While the liberation struggle in the DRC takes centre stage, White Malice also tells the story of the deteriorating relationship between Ghana’s first leader, Kwame Nkrumah, and the US government. Nkrumah believed that the decolonization of Congo was inextricable from Africa’s independence as a whole; this found him on the opposite side to the West in Leopoldville. But Ghana’s founding father faced conspiracies at home as well. Despite Nkrumah’s best efforts to disabuse the Eisenhower and Kennedy administrations of the notion, the US government became convinced that his country was ‘the first Soviet satellite in Africa’ (p. 483). A US National Security Council briefing from 27 May 1965 stated: ‘we may have a pro-Western coup in Ghana soon. Certain key military and police figures have been planning one for some time … the plotters are keeping us briefed’ (p. 491). Nkrumah was overthrown less than a year later.
The author convincingly lays out the scale of CIA infiltration into American organizations and academic institutions focused on African independence, but she often reserves judgement regarding their effectiveness. Indeed, ‘influence’ – used so often in geopolitical discussions today – is often in the eyes of the beholder. In the case of Lumumba’s assassination and Nkrumah’s overthrow, influence is clear; whether CIA funding for certain authors or organizations had any effect, the author often concedes, is difficult to prove.
White Malice is written as a fast-paced account of CIA covert operations, clearly intended for both a generalist and a specialist audience. As such, the book covers push factors excellently, but pull factors – how local actors drew in outside powers to enhance their domestic positions – receive less analysis. We catch glimpses of such episodes: Ghana’s finance minister trying to win over US officials by telling them that ‘the Soviets had established a foothold in Ghana, which he deplored’ (p. 439); or Angola’s Holden Roberto visiting the USA in 1961 to ‘campaign for American support’ (p. 456). Where we do get analysis, the author is curiously dismissive of local actors’ role in various conspiracies.

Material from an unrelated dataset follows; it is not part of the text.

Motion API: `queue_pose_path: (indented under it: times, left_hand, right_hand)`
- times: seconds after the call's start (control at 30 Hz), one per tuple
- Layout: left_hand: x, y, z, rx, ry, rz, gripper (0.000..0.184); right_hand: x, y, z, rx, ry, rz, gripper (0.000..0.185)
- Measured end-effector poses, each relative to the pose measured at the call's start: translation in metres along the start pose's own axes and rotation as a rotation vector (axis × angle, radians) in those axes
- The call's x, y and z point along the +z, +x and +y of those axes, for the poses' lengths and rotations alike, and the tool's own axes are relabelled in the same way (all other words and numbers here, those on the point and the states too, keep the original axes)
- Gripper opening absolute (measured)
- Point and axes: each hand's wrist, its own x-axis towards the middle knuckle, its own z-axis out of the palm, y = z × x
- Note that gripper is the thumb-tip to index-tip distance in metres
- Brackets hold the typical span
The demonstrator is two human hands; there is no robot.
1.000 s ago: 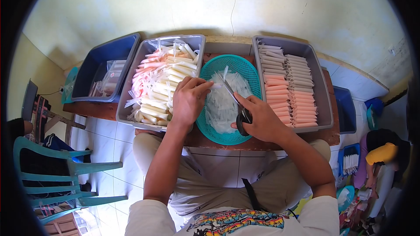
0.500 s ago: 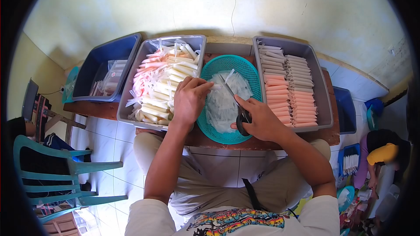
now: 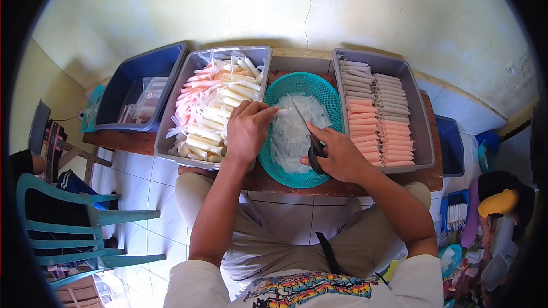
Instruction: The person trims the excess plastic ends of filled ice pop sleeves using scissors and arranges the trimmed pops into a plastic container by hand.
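My left hand [image 3: 249, 128] is closed on the end of a pale wrapped stick, whose tip pokes out over the green basket's left side. Black-handled scissors [image 3: 313, 142] are in my right hand [image 3: 339, 151], their blades pointing up and left above the basket. Clear plastic scraps [image 3: 299, 140] lie in the green basket [image 3: 333, 94]. To its left, a grey tub [image 3: 171, 115] holds pink and cream wrapped sticks [image 3: 228, 94] in a loose pile. Another grey tub [image 3: 425, 131] on the right holds pink and greyish sticks [image 3: 397, 137] in rows.
A dark blue tub [image 3: 108, 102] with plastic packs stands at the left end of the wooden table [image 3: 274, 187]. There is a green plastic chair [image 3: 63, 231] at lower left. A person in yellow and black [image 3: 496, 202] bends over items on the right.
The long clear strip that stood above the scissor blades is no longer visible there. The blades look closer together, while both hands stay in nearly the same place.
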Motion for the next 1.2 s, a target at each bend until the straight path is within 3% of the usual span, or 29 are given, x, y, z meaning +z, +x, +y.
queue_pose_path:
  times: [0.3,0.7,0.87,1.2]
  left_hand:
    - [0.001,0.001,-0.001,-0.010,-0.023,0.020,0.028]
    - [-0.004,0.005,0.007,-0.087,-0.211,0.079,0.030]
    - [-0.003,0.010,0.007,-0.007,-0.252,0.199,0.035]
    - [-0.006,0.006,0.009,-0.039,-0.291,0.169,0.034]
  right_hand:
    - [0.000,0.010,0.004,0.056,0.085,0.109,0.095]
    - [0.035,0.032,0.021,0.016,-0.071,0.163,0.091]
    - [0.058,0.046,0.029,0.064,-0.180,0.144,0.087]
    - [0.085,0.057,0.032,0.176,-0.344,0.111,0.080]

In his memoir, CIA case officer Devlin writes that the Congolese secessionist in South Kasai, Albert Kalonji, ‘was seeking American support to overthrow Lumumba’ (p. 221) and ‘wasn’t the only one’. Williams dismisses this claim: ‘[G]iven that Devlin and other CIA officials were actively inspiring Kalonji … this statement was disingenuous at best.’
White Malice is an invaluable contribution to our understanding of America’s role in the decolonization of Africa. And with the war in Ukraine and ‘great power competition’ discourse on the rise, Williams’ book is a timely reminder of the dangers inherent in Cold War mentalities. US officials working on Africa would do well to remind themselves of America’s not-too-distant past.